**EXERCISE INSTRUCTIONS**
Of the entries below, return exactly those lines that fall between the one containing "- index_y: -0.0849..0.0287" and the one containing "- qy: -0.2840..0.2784", the two end lines included.

[Recorded data]
────────────────────

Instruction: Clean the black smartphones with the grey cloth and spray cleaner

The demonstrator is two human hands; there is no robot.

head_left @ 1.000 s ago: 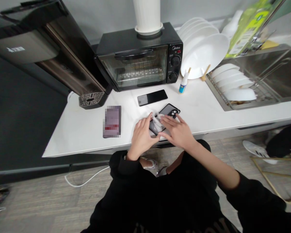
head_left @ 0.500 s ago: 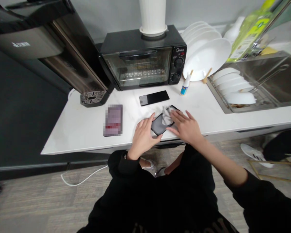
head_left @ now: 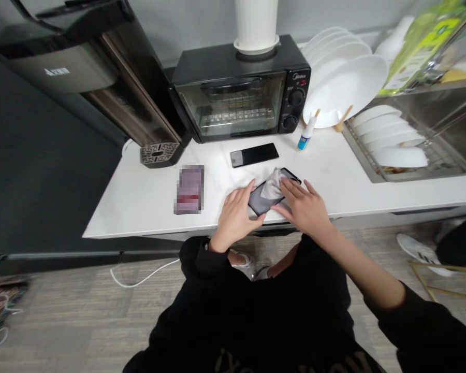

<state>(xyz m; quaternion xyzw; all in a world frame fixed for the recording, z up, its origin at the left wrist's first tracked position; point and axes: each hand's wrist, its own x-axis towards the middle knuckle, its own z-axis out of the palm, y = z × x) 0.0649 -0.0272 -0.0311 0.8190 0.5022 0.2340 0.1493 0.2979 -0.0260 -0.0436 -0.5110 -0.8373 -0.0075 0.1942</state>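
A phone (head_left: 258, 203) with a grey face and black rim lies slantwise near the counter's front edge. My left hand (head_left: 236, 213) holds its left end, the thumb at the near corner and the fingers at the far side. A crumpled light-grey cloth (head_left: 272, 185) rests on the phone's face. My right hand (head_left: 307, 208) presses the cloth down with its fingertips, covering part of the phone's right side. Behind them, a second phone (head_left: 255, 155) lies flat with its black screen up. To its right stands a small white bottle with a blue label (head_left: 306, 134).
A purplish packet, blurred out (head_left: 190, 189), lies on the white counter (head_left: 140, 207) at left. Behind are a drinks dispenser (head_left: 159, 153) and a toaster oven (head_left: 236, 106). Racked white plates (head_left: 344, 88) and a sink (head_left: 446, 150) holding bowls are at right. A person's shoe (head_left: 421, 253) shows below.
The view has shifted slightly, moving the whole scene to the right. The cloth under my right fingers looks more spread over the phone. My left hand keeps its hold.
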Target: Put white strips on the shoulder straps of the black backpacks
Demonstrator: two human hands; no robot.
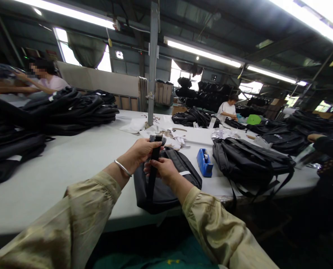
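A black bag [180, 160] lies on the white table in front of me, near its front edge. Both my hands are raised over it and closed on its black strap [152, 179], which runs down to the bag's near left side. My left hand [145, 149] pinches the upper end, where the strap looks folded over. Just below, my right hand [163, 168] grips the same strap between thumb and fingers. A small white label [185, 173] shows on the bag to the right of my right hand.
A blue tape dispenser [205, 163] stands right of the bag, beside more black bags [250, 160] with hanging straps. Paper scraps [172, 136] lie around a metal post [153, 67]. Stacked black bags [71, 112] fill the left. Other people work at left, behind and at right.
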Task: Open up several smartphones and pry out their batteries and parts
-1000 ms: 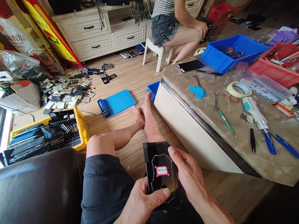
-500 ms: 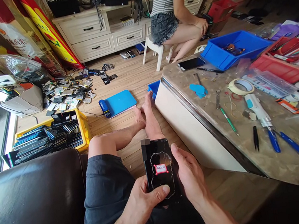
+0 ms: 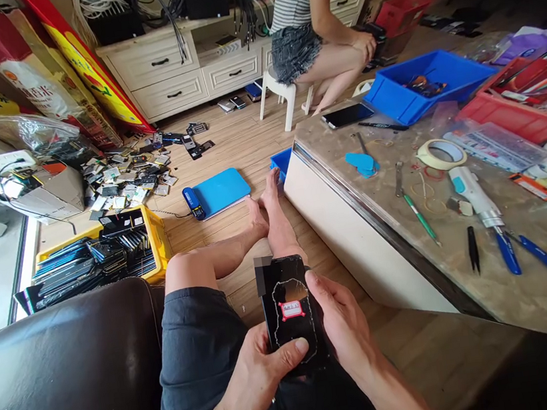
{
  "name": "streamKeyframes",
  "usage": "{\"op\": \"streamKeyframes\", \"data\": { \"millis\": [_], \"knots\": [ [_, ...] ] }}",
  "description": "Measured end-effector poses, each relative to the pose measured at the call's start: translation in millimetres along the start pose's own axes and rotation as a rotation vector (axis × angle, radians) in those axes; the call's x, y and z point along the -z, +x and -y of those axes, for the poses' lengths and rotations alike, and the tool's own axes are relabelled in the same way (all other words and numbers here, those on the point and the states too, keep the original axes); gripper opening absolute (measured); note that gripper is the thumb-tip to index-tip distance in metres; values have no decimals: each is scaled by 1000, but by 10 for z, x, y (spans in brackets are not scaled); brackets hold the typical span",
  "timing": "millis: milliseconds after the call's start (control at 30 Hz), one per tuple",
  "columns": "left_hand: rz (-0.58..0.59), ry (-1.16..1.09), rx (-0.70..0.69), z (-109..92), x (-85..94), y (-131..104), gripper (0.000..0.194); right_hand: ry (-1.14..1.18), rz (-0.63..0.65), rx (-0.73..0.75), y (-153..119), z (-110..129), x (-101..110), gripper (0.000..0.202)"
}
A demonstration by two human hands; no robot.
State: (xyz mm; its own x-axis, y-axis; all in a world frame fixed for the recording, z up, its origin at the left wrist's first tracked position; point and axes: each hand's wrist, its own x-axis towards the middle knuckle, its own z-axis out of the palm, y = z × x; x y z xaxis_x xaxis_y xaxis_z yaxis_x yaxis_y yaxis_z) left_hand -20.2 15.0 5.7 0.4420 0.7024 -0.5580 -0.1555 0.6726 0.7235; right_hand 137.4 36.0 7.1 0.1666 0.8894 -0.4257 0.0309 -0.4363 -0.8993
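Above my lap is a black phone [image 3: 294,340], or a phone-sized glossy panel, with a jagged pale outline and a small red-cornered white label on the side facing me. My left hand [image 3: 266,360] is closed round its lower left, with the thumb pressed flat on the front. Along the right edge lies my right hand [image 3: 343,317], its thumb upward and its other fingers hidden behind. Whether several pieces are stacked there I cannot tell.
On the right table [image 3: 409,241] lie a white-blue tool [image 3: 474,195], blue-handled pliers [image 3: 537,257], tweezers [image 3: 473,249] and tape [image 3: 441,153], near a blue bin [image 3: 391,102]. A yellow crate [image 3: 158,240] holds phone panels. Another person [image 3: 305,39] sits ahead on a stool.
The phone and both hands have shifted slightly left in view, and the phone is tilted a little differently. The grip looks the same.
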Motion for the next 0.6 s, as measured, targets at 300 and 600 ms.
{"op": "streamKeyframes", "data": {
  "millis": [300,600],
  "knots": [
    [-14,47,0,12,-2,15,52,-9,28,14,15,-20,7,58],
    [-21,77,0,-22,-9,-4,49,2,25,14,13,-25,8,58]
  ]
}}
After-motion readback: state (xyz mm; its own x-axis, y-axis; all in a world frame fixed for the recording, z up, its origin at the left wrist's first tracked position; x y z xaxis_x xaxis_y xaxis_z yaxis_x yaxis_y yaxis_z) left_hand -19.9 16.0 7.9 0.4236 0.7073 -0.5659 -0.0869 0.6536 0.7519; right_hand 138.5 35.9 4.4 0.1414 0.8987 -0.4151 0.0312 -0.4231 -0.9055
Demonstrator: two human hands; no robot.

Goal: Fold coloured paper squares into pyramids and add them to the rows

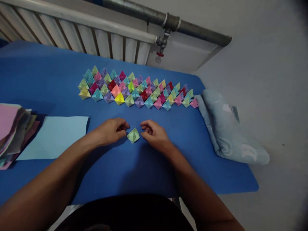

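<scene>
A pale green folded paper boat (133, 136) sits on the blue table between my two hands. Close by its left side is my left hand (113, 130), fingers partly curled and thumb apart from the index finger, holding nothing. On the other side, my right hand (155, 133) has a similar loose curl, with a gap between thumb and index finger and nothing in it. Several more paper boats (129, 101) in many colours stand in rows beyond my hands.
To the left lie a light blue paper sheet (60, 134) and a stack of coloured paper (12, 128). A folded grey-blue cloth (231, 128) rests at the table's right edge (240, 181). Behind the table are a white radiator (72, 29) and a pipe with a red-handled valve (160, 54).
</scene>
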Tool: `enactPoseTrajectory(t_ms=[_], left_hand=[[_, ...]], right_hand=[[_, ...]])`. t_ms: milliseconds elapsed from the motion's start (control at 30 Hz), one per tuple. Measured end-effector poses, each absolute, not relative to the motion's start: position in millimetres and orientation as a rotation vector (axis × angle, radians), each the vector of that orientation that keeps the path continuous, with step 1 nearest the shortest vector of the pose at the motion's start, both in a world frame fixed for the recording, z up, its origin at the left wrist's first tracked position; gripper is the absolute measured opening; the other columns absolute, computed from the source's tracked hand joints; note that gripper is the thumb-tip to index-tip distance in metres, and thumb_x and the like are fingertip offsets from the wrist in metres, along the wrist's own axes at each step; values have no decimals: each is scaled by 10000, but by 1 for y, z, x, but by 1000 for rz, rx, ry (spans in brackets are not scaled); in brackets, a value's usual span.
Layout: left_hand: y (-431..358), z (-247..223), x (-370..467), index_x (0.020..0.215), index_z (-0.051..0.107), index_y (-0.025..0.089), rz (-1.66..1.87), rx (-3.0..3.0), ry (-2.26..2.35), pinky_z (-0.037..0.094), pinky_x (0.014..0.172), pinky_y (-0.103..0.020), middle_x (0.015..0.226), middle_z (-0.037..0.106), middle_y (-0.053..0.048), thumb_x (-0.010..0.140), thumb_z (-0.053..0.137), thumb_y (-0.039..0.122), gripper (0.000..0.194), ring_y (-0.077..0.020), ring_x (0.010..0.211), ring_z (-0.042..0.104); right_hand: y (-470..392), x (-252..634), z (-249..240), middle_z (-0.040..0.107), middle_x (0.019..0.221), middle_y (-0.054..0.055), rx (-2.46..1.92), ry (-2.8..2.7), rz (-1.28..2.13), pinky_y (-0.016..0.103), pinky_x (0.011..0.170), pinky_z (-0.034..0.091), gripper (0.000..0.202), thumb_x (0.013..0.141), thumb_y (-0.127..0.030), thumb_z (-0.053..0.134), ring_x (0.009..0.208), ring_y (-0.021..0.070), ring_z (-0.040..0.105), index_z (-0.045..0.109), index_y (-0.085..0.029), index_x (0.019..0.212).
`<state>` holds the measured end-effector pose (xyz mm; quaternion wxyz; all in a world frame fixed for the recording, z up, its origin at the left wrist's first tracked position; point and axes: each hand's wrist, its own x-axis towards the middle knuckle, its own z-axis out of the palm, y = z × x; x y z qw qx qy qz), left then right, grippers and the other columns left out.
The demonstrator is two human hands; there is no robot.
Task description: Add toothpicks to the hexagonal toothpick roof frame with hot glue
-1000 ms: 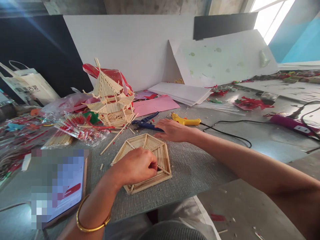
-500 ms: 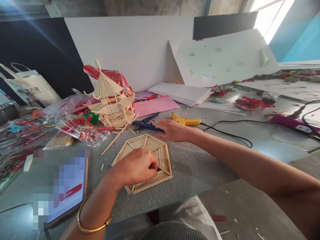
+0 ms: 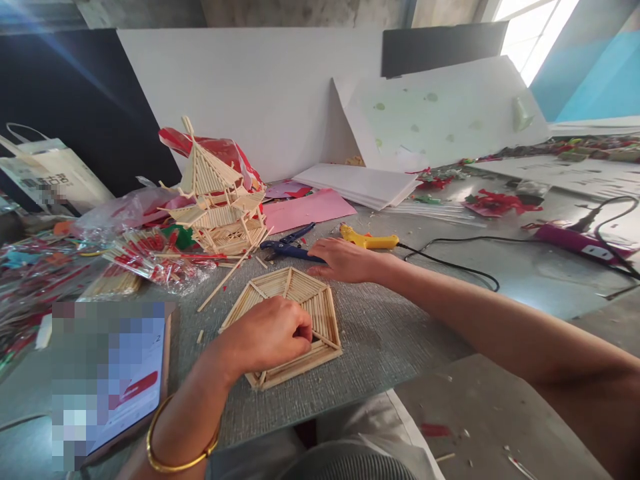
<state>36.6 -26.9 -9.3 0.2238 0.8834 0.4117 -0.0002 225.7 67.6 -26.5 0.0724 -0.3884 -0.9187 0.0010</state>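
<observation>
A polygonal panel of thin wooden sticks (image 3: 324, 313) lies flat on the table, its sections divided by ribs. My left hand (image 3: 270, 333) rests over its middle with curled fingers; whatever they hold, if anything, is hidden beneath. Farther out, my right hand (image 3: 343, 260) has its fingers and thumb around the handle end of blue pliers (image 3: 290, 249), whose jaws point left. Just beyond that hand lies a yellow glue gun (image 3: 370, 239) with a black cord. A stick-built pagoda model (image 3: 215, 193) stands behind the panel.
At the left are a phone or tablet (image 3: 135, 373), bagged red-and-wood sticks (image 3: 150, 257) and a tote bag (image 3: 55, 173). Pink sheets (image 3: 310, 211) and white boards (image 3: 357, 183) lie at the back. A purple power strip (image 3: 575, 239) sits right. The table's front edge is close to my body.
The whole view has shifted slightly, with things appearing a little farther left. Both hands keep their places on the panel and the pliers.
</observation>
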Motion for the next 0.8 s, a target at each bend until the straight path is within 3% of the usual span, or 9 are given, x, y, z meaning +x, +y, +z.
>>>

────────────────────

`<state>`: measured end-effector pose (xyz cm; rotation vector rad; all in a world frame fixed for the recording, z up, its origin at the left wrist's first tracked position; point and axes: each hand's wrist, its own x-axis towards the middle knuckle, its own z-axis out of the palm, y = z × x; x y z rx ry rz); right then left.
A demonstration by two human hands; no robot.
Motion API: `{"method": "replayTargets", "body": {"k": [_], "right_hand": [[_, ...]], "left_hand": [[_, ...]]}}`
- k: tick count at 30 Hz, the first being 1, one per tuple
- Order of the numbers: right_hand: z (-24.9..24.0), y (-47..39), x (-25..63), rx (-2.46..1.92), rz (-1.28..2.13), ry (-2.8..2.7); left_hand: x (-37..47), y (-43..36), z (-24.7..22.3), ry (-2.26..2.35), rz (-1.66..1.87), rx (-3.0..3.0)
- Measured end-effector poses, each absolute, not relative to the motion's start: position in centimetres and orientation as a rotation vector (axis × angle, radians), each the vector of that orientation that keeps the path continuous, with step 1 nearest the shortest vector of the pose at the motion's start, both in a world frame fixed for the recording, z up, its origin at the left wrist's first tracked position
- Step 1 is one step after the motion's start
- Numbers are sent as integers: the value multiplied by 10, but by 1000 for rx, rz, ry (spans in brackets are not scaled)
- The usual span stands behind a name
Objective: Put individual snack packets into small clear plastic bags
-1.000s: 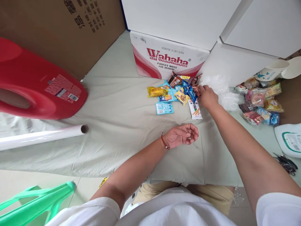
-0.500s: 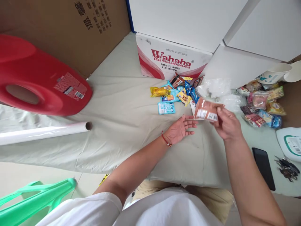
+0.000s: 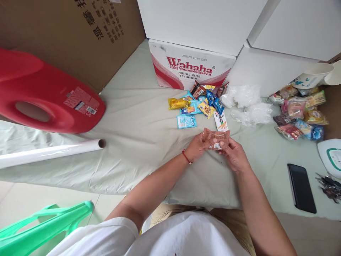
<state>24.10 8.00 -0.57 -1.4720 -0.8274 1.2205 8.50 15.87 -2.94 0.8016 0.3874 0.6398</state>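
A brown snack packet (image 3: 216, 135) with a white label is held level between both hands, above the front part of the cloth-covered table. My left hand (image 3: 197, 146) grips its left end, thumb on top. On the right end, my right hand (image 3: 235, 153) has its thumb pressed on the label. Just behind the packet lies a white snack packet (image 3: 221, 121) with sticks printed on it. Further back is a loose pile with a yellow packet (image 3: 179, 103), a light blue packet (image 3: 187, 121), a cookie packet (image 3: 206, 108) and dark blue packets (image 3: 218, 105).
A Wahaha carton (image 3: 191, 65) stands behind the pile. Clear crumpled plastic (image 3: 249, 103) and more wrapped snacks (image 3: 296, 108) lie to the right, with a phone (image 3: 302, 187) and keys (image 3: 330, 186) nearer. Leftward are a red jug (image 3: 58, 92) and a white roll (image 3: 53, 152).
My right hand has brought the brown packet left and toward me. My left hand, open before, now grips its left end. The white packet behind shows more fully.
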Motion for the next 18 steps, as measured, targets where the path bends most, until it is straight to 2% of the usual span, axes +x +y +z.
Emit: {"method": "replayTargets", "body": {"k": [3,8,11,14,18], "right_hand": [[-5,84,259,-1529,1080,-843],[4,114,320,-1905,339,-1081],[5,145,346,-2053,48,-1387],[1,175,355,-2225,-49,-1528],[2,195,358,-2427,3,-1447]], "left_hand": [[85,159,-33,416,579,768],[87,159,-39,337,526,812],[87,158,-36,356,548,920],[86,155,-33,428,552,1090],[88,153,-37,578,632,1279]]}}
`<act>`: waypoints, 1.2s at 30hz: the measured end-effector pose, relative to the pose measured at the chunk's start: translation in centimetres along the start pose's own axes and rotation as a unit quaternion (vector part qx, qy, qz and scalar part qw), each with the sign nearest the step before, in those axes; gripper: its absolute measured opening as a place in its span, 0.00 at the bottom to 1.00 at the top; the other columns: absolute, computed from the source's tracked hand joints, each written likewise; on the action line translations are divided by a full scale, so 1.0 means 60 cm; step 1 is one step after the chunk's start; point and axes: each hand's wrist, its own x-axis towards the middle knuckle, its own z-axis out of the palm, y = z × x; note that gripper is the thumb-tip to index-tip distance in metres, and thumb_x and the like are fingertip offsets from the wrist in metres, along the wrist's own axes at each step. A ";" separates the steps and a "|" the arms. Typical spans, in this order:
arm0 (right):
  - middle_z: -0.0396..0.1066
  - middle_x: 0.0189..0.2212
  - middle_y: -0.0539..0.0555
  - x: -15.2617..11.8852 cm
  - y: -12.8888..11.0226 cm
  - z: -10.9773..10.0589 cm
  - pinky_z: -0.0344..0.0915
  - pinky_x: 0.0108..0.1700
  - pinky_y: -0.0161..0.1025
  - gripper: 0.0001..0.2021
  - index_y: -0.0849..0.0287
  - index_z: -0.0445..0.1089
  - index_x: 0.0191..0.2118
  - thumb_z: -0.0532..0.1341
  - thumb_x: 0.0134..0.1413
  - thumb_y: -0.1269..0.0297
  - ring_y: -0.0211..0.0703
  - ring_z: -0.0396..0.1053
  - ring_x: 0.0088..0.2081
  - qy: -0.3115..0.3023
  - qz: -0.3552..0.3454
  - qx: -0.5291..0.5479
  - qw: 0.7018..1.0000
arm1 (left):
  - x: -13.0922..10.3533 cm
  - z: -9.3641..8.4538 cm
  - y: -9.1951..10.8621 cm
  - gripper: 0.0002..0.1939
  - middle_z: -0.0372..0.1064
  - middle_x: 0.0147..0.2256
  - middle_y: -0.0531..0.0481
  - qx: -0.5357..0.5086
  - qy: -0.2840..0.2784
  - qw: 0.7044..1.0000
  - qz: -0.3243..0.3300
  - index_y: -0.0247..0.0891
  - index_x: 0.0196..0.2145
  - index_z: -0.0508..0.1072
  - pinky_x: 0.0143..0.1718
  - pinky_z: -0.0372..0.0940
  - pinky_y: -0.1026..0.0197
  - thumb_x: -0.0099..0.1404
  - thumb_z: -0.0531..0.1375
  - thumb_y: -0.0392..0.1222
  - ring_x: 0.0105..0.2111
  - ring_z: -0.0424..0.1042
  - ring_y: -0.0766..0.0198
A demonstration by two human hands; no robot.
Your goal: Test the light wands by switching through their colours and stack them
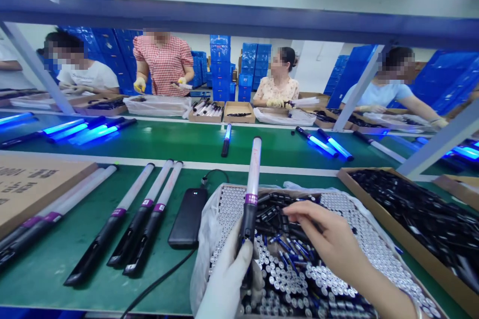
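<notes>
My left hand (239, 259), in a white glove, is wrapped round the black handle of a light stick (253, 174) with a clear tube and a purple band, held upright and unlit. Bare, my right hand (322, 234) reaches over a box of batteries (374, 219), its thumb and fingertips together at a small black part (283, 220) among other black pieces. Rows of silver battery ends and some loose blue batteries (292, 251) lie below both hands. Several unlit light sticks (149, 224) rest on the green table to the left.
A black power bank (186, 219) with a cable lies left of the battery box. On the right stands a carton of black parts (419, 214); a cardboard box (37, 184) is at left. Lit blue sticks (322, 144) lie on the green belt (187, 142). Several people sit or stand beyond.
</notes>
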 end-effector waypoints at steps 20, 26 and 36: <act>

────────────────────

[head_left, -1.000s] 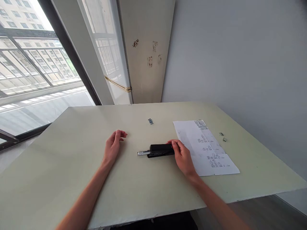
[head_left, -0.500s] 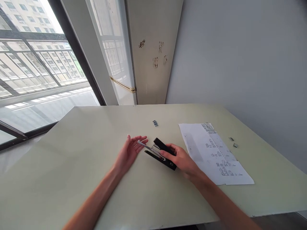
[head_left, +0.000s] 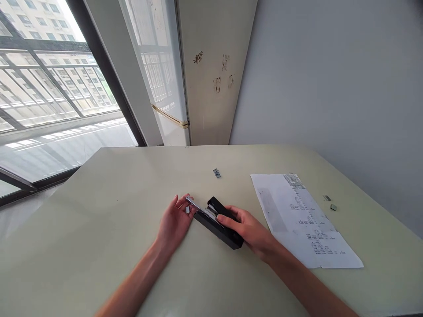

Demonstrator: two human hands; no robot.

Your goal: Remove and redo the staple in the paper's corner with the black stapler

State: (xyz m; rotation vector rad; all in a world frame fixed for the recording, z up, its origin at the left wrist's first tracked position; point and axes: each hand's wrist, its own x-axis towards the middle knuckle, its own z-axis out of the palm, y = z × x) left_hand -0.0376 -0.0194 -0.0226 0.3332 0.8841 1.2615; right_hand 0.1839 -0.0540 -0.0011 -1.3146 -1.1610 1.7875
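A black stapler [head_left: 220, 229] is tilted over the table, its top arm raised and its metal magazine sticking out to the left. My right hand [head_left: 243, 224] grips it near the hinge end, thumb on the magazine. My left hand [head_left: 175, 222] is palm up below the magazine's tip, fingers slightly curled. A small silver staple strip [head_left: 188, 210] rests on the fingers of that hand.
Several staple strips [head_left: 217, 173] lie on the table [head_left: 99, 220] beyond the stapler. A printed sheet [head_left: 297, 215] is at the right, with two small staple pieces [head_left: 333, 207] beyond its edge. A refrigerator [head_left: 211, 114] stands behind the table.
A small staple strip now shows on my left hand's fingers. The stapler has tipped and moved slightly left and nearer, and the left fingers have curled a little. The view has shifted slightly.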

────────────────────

**ANSWER**
  - index_y: -0.0849..0.0287
  - index_z: -0.0445..0.1089
  - index_x: 0.0191..0.2118
  - thumb_z: -0.0532..0.1341
  - thumb_x: 0.0134..0.1413
  - thumb_y: -0.1269..0.0297
  - ring_y: -0.0211..0.0703
  - ring_z: -0.0396..0.1053
  - ring_x: 0.0088..0.2081
  - qy: -0.3115..0.3023
  - qz: -0.3552..0.3454
  - qx: -0.5291..0.5479
  - qw: 0.7018..1.0000
arm1 (left):
  - x: -13.0922..10.3533 cm
  - z: -9.3641..8.4538 cm
  - y: -9.1951..10.8621 cm
  - gripper: 0.0002..0.1939
  - middle_z: -0.0372..0.1064
  - middle_x: 0.0147..0.2256
  - middle_y: -0.0531..0.0481
  - qx: -0.5357..0.5086
  - qy: -0.2840..0.2784

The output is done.